Your instructions:
One part of the entries below is wanted: the lines from the one containing "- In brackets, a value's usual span" through the one containing "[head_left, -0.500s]". Write those out exactly and nothing else.

Given information:
********
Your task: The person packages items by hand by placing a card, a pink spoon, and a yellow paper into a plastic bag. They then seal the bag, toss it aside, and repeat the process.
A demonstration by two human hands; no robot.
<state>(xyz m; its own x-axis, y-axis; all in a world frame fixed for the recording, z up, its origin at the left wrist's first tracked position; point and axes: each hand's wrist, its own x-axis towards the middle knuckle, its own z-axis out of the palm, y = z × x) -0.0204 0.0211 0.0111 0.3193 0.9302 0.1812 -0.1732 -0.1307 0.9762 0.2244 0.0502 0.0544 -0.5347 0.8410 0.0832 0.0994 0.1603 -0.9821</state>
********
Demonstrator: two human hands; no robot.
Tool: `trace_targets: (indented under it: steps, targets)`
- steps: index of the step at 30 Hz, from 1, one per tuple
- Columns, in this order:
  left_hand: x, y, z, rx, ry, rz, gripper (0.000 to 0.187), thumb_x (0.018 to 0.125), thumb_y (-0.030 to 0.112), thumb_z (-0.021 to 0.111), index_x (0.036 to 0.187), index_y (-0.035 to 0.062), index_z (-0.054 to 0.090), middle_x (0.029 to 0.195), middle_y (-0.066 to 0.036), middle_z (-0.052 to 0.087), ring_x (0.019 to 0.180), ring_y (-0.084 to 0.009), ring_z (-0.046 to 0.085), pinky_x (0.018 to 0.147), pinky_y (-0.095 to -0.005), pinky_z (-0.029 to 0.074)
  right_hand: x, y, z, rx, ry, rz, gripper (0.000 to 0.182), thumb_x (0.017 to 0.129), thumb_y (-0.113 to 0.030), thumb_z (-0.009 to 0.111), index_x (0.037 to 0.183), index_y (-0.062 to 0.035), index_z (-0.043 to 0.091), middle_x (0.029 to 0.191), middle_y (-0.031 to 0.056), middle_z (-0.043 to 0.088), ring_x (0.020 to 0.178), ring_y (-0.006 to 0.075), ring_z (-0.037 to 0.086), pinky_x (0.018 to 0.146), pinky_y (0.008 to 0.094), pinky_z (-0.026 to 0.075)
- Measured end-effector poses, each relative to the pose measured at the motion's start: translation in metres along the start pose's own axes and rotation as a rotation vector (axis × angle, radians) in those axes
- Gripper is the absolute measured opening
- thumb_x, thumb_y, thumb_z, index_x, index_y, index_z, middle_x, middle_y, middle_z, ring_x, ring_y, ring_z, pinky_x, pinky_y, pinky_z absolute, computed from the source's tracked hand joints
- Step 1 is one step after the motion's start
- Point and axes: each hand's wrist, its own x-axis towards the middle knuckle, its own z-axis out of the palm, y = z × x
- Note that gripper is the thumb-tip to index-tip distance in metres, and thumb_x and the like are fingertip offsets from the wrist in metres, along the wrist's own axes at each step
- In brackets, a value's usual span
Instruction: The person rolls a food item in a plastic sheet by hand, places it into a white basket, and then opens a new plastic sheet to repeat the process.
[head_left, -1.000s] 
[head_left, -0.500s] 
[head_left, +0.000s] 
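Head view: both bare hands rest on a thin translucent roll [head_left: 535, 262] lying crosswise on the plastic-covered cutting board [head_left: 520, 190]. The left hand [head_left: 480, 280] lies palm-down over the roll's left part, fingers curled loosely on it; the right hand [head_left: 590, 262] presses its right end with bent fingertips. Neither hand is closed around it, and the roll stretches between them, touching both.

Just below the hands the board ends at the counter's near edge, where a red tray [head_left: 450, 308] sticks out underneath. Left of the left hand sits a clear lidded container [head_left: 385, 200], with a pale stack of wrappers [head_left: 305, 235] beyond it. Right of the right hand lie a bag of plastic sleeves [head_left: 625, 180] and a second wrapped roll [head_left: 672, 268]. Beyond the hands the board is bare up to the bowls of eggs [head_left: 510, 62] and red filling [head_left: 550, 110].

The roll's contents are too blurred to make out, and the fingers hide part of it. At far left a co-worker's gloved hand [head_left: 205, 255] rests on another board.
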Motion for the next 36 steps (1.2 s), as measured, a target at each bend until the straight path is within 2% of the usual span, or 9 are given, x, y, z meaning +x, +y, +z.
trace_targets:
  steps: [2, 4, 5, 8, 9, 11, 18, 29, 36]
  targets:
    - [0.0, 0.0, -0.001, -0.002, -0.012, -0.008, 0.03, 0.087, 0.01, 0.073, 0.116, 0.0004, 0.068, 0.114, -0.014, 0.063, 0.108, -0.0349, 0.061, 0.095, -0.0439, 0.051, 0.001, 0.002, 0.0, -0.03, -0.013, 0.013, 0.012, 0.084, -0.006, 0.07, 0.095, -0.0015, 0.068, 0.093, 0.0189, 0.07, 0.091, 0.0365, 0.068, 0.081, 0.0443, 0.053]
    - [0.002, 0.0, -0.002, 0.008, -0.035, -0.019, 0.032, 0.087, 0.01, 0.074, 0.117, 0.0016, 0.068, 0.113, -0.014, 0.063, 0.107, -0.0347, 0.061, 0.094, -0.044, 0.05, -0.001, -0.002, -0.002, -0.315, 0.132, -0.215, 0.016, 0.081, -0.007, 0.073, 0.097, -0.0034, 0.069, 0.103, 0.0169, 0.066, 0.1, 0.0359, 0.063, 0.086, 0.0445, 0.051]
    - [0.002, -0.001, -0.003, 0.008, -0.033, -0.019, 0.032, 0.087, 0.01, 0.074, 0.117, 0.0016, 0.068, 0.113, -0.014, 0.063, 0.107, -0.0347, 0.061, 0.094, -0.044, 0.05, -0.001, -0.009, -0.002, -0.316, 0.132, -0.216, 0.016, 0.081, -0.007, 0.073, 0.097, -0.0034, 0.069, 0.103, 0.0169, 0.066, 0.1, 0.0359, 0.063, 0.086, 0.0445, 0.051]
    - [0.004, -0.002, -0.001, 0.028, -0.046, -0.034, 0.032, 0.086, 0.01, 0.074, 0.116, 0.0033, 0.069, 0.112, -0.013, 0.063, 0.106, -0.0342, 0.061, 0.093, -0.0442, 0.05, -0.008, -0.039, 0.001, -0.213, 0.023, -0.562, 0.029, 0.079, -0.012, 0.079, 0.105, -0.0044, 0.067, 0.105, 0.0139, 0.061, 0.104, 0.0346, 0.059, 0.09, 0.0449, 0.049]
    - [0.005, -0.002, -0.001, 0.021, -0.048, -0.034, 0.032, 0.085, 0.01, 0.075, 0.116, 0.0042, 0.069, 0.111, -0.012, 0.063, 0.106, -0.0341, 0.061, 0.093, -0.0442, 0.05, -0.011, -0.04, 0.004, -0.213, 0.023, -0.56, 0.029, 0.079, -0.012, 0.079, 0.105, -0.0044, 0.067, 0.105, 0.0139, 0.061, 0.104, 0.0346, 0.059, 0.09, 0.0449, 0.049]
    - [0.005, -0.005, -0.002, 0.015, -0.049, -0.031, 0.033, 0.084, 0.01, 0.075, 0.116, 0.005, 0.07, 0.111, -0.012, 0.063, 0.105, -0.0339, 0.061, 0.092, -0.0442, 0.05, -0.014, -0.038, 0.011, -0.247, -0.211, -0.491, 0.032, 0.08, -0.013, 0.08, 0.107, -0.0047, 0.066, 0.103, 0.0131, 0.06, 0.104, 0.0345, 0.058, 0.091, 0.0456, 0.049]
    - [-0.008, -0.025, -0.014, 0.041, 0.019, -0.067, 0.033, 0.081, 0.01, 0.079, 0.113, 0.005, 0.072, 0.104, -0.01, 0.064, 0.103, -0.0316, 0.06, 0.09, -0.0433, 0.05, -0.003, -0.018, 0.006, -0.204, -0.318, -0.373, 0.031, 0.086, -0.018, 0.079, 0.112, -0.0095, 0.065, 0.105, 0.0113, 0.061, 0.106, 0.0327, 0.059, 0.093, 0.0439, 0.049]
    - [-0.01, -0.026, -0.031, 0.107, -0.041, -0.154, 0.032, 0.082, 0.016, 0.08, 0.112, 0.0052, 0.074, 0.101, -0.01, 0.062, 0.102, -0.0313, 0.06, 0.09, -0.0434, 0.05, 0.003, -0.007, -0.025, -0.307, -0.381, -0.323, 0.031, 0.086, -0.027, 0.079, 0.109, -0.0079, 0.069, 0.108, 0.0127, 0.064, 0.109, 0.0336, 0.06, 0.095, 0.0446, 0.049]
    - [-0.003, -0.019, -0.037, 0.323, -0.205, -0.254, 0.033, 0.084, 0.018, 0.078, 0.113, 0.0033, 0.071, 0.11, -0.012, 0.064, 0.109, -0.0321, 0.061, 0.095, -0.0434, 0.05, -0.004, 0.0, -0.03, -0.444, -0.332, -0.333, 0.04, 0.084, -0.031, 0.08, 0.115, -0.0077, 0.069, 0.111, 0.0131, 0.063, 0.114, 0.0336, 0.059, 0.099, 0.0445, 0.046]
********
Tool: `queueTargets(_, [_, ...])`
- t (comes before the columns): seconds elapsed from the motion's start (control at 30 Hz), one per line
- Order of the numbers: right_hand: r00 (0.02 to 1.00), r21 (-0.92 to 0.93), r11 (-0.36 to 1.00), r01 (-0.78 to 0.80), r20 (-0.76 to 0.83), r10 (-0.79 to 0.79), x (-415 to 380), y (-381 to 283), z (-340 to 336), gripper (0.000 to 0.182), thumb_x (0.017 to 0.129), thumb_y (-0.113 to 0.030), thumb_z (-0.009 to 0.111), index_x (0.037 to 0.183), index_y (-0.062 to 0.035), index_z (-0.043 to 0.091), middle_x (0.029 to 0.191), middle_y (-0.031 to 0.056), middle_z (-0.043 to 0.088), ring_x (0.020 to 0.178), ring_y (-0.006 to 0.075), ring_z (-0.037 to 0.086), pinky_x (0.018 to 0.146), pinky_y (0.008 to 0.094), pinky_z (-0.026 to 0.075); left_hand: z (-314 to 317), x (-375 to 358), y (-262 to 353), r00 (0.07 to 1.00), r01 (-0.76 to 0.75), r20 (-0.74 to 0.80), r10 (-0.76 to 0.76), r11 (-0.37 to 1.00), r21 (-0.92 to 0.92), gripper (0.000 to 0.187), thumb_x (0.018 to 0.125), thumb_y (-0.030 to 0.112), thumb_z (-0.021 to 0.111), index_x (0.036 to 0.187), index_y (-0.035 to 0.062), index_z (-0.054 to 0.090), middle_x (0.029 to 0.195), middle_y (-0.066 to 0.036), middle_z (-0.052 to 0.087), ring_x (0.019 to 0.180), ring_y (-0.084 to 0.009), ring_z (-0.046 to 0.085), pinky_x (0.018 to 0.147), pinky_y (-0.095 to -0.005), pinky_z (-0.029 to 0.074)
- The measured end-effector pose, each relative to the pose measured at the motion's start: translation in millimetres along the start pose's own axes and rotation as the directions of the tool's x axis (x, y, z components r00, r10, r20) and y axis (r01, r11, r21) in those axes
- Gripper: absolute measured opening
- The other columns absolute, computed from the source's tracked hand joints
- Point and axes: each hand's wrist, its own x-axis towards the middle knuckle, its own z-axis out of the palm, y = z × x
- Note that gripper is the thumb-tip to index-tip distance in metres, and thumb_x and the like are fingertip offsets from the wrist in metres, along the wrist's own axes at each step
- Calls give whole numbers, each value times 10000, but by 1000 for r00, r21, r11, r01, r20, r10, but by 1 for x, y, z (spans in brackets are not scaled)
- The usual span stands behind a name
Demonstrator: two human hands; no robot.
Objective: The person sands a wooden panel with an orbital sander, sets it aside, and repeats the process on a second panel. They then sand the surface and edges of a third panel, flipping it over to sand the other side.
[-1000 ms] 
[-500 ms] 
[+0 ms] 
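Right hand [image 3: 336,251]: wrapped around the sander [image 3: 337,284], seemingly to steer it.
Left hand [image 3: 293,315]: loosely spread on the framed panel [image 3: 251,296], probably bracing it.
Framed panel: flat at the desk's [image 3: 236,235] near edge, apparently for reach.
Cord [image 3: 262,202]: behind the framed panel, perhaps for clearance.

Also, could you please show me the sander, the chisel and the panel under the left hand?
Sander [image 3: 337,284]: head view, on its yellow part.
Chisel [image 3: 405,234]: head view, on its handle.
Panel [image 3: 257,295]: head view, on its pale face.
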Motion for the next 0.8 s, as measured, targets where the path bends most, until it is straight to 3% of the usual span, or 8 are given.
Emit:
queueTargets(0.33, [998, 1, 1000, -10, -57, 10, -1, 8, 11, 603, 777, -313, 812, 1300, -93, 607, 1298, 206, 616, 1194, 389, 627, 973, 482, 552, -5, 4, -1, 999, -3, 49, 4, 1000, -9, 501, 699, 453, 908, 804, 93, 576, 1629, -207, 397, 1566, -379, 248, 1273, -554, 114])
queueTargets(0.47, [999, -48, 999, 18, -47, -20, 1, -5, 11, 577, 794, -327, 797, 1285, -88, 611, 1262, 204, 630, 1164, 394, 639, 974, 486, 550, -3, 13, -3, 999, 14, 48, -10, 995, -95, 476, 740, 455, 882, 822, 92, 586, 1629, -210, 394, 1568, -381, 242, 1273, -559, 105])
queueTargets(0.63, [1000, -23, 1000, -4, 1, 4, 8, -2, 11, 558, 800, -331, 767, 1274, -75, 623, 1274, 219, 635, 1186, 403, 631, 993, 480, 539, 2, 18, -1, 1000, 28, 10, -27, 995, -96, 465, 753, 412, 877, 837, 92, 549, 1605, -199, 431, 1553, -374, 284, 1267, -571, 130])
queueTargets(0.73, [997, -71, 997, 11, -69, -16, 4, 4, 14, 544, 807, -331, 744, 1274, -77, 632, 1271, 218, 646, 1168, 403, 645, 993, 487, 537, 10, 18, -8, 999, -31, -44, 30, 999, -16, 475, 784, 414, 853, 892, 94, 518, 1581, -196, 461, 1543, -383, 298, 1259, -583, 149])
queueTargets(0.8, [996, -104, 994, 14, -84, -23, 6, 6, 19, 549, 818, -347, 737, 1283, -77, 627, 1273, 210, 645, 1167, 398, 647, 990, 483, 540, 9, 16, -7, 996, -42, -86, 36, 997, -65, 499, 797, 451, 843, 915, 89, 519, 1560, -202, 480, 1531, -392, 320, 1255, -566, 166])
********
Answer box:
- In brackets, a value's usual span
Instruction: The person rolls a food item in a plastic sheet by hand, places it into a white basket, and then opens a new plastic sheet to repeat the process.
[head_left, -1.000s] 
[head_left, -0.500s] 

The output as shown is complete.